**EXERCISE DETAILS**. Reproduction of part of the material below, pictures omitted: copy exactly, and only, the lines starting with the one with "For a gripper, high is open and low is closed" and going on through the one with "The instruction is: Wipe".

BEGIN PROVIDED DATA

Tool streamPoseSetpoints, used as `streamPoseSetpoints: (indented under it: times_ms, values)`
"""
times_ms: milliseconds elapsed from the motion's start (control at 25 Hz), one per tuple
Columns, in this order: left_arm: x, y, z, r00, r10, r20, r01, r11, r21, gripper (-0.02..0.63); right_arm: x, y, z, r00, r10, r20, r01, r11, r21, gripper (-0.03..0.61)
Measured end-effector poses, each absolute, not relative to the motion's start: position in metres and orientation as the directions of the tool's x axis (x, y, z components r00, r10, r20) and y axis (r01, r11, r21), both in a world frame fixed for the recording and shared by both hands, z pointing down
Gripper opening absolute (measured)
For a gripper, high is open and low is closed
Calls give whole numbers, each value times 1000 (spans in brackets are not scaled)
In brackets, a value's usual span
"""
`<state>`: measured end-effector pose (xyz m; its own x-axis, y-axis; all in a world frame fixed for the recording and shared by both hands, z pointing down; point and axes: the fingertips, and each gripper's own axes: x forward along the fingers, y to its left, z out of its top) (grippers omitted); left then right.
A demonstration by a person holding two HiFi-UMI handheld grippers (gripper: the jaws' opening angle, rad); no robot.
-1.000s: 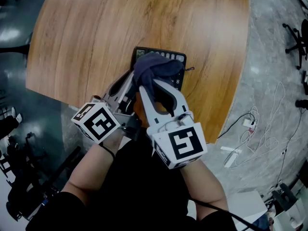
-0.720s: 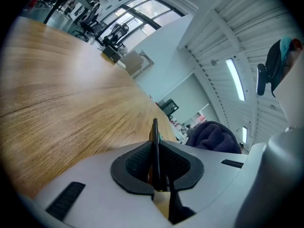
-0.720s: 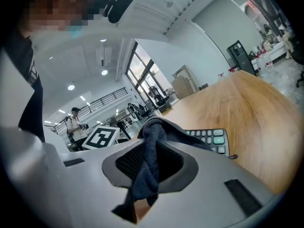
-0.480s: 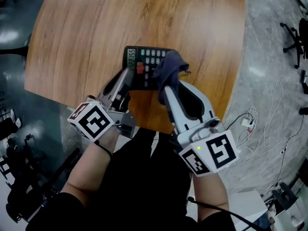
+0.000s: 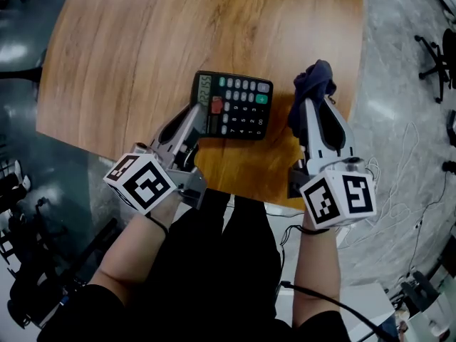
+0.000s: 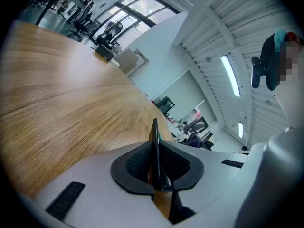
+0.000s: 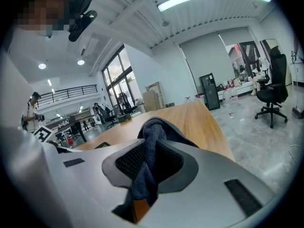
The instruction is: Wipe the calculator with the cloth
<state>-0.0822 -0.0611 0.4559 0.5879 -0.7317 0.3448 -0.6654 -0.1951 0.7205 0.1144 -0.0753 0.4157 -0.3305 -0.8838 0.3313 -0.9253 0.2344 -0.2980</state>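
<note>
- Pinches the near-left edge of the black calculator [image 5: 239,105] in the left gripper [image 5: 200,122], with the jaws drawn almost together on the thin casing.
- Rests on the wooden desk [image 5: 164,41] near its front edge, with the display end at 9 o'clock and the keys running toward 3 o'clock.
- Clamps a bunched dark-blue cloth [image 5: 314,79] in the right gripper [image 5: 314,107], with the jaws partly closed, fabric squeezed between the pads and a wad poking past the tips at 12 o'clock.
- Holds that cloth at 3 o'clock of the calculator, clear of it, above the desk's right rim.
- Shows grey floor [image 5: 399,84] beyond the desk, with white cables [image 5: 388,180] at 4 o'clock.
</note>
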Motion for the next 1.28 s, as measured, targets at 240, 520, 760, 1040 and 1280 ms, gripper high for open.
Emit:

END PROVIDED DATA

**SOLVED PROBLEM**.
For a gripper, high is open and low is closed
Calls give whole numbers, each value times 1000 (spans in brackets are not scaled)
In brackets, a value's usual span
"""
`<state>`: measured end-effector pose (xyz m; its own x-axis, y-axis; all in a world frame fixed for the recording and shared by both hands, z pointing down; point and axes: the fingertips, and each gripper's own axes: x forward along the fingers, y to its left, z out of its top) (grippers omitted); left then right.
A demonstration by a person holding two HiFi-UMI handheld grippers (gripper: the jaws' opening angle, rad); no robot.
-1.000s: 
-0.720s: 
-0.720s: 
-0.480s: 
+0.000s: 
+0.000s: 
+0.000s: 
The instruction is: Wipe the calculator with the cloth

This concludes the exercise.